**TASK DETAILS:** Copy word for word the lines from the start of the records through the line that contains "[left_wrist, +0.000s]", both included.

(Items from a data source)
________________________
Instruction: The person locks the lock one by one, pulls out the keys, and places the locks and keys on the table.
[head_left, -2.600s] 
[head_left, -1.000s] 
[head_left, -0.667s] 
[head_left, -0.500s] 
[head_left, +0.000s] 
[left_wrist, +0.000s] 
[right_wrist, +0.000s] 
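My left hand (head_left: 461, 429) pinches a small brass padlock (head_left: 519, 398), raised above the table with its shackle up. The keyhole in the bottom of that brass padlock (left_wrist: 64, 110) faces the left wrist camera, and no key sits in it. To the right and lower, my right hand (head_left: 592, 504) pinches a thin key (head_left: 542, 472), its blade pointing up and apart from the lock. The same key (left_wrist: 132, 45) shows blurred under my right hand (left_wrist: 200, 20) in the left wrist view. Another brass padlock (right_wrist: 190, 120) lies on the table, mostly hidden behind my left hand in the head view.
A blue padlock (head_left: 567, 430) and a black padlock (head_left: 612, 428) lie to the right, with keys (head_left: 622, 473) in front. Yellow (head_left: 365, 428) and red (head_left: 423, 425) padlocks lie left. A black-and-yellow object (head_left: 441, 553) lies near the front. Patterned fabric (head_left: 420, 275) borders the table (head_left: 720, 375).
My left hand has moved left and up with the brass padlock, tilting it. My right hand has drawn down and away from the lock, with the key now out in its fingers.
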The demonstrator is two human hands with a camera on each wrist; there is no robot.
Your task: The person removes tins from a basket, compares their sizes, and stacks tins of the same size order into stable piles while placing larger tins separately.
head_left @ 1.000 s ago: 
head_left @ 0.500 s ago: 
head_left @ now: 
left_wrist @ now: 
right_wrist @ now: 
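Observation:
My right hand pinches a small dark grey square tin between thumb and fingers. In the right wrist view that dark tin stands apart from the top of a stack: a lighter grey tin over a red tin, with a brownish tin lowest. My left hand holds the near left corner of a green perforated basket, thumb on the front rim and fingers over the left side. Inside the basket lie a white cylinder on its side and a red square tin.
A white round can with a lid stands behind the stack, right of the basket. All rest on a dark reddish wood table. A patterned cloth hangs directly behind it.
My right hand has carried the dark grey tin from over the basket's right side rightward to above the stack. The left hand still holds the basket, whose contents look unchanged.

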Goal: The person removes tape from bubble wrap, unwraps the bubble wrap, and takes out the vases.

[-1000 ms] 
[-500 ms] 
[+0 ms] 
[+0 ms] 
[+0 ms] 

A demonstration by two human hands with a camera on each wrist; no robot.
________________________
**RESPONSE BOX:**
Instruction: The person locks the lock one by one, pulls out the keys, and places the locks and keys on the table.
[head_left, -2.600s] 
[head_left, -1.000s] 
[head_left, -0.667s] 
[head_left, -0.500s] 
[head_left, +0.000s] 
[left_wrist, +0.000s] 

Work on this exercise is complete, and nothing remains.